09-11-2021 03:34 AM
Hi,
I have multiple datasets in my data lake that feature valid_from and valid_to columns indicating validity of rows.
If a row is valid currently, this is indicated by valid_to=9999-12-31 00:00:00.
Example:
Loading this into a Spark dataframe works fine (Spark has no issue with timestamp 9999-12-31).

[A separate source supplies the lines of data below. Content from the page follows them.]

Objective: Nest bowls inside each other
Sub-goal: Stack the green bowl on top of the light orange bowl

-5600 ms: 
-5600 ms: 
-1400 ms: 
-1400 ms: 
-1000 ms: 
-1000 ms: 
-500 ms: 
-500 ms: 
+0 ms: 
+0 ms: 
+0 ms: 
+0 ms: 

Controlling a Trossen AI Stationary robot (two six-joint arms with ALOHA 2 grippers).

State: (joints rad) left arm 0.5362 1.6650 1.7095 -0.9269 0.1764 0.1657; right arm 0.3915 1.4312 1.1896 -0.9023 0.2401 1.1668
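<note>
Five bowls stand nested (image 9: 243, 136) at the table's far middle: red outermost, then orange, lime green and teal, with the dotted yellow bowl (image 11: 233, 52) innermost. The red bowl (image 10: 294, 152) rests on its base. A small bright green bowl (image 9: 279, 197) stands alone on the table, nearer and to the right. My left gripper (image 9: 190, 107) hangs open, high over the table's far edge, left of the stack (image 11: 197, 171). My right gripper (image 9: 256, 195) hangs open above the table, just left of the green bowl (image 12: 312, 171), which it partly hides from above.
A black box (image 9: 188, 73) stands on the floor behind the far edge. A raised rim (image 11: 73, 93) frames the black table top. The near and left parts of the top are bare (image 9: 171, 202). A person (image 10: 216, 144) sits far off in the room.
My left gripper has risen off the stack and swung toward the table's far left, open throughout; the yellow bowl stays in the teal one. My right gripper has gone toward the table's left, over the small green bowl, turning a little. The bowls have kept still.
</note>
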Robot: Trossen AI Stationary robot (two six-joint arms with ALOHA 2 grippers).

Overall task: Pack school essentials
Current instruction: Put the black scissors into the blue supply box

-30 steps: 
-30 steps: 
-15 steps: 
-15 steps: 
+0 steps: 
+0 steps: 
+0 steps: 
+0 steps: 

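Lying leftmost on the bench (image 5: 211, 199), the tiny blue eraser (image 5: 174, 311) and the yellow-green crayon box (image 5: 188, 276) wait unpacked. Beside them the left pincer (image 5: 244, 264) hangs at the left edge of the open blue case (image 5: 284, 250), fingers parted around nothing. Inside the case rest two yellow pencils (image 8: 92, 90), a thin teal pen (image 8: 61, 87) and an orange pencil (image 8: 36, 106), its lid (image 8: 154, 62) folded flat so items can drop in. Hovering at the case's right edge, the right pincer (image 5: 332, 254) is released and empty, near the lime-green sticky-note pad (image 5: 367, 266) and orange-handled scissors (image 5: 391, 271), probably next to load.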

However, for analysis and visualization purpose, I would like to do further processing with Pandas instead of Spark. But when trying to convert the dataframe to Pandas an error occurs:
ArrowInvalid: Casting from timestamp[us, tz=Etc/UTC] to timestamp[ns] would result in out of bounds timestamp: 253379592300000000
Code for simulating the issue:
import datetime
import pandas as pd
df_spark_native = sc.parallelize([
[1, 'Alice', datetime.date(1985, 4, 13), datetime.datetime(1985, 4, 13, 4,5)],
[2, 'Bob', datetime.date(9999, 1, 20), datetime.datetime(9999, 4, 13, 4,5)],
[3, 'Eve', datetime.date(1500, 1, 20), datetime.datetime(1500, 4, 13, 4,5)],
[3, 'Dave', datetime.date( 1, 1, 20), datetime.datetime( 1, 4, 13, 4,5)]
]).toDF(('ID', 'Some_Text', 'Some_Date', 'Some_Timestamp'))
display( df_spark_native )
df_spark_native.printSchema()
df_spark_to_pandas = df_spark_native.toPandas()
display( df_spark_to_pandas )
To me, it appears, that under the hood, spark uses pyarrow to convert the dataframe to pandas.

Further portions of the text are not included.